1 The Central Tension

‍How do we predict the effects of policies that have never been tried? Two broad approaches dominate modern empirical economics, and they rest on fundamentally different epistemological premises.

The structural approach builds an economic model, estimates its deep parameters (preferences, technology, information sets) from data, and uses the model to simulate the outcomes of counterfactual policies. Because the deep parameters are assumed to be invariant to the policy, the simulation is valid even for policies far outside the range of observed variation. The structural model is explicit about mechanism and can answer welfare questions.

The machine learning approach (inclusive here of reduced-form causal inference methods such as double/debiased machine learning and causal forests) estimates heterogeneous treatment effects from quasi-experimental or experimental variation, using flexible ML algorithms to avoid parametric assumptions. It does not require a complete economic model and is more agnostic about mechanism. But its predictions are local they apply near the range of variation identified in the data.

The debate between these approaches is not new-Heckman [1997] and Angrist and Krueger [1999] disagreed about the value of local average treatment effects in the 1990s-but it has acquired new urgency as ML methods have become powerful enough to challenge structural approaches on their own turf.

2 Side A: Structural Models Are Necessary for Policy CounterfactualsThe Lucas critique

‍The deepest argument for structural modelling is the Lucas critique [Lucas, 1976]. Reduced-form relationships estimated from historical data reflect the equilibrium behaviour of agents under the prevailing policy regime. When the policy changes, agents update their behaviour, and the old reduced-form relationship breaks down. Only a model of the structural parameters governing agent behaviour which are assumed policy-invariant provides valid out-of-sample predictions.

This critique applies with particular force when the proposed policy is large (e.g., replacing the entire UI system), unfamiliar (no historical variation to identify the reduced form), or when equilibrium effects are important (changes in prices, wages, and market structure that feed back to individual behaviour).

Welfare analysis requires a model

Predicting the effect of a policy on GDP, employment, or some outcome variable may be possible from reduced-form estimates. But welfare analysis evaluating whether the policy makes people better off and by how much requires comparing utility levels in the policy-on and policy-off world. This comparison requires knowledge of preferences, which must be estimated using a structural model. A policy that raises employment by 10 percentage points but involves large distortions might be welfare-reducing; a reduced-form estimate alone cannot reveal this [Wolpin, 2013].
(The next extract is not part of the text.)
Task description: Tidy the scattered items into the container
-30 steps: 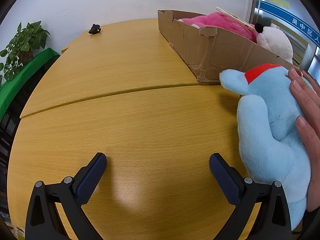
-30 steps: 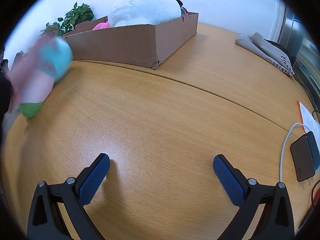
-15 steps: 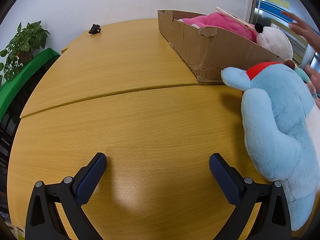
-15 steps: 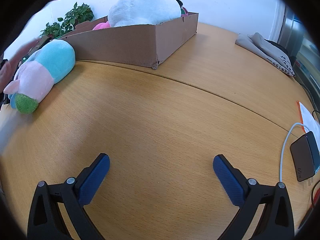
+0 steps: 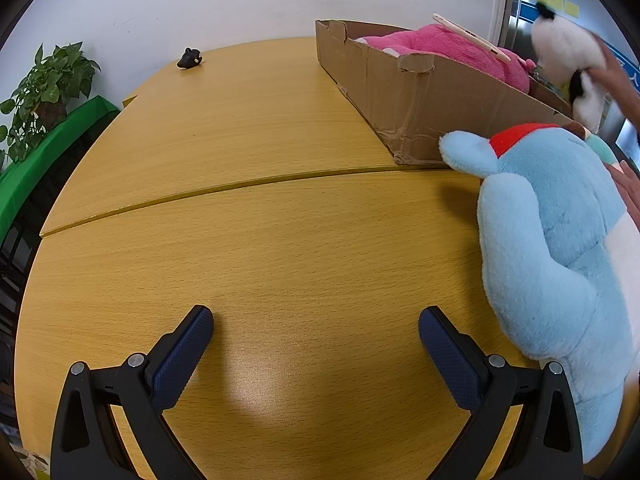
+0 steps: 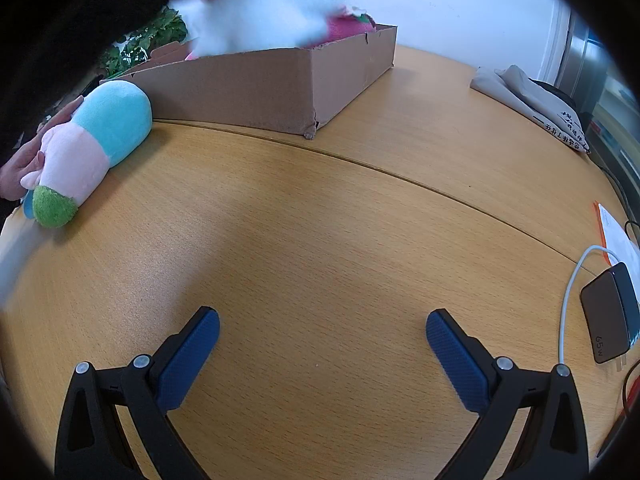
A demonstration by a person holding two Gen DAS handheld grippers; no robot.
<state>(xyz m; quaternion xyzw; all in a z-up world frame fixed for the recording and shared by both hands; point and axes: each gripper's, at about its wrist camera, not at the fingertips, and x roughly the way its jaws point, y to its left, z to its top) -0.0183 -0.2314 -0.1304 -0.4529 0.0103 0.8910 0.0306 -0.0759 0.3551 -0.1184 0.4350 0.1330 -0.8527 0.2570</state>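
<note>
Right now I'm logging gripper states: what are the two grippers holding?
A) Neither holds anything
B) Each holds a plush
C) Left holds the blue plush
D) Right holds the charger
A: the left gripper and right gripper both stand open over bare table.

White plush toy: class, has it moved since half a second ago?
Yes. The white plush toy has risen out of the cardboard box, now blurred above its rim.

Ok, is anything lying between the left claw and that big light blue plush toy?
Nothing visible does. The left claw is open over bare table, and the light blue plush toy lies just to its right, near the cardboard box.
</note>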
External validity via theory

‍Structural models provide a disciplined framework for external validity: the analyst can simulate the policy in a new context by re-solving the model with the new context's parameters, without requiring a separate natural experiment in that context. This is essential for policy analysis in developing countries or novel institutional environments where natural experiments may be rare.

3 Side B: Machine Learning Methods Provide More Credible Causal Estimates

Structural models make strong, often wrong, functional form assumptions

‍Structural economic models require the analyst to specify the functional form of utility functions, production functions, and information structures. These choices are rarely well-identified by the data; instead, they are imposed by the analyst's prior and can drive the results. Heckman [1997] himself acknowledged that "structural" need not mean "good" if the structure is badly misspecified.

ML-based causal inference methods such as Double Machine Learning [Chernozhukov et al., 2018] and causal forests [Wager and Athey, 2018] are robust to misspecification of nuisance functions because they use cross-fitting and regularisation to estimate complex conditional means without imposing parametric constraints. This flexibility means that ML estimates are less likely to be driven by functional form assumptions that cannot be tested.

Data speaks; models can lie

‍Angrist and Krueger [1999] argued that IV estimates from well-designed natural experiments answer narrow but credible causal questions: they tell us the effect of a real-world intervention on the complier population, without making assumptions about the rest of the population or about preferences. This "credibility" has enormous value even if the estimand is local: a reliable LATE is more informative than a mis-specified structural simulation that appears to answer a broader question.

The growth of causal ML tools extends this logic: causal forests allow the analyst to recover heterogeneous treatment effects across the covariate distribution non-parametrically [Wager and Athey, 2018], while DML provides valid inference on structural parameters in partially linear models without specifying the functional form of the nuisance functions [Chernozhukov et al., 2018]. Both methods use experimental or quasi-experimental variation and rely on much weaker assumptions than full structural identification.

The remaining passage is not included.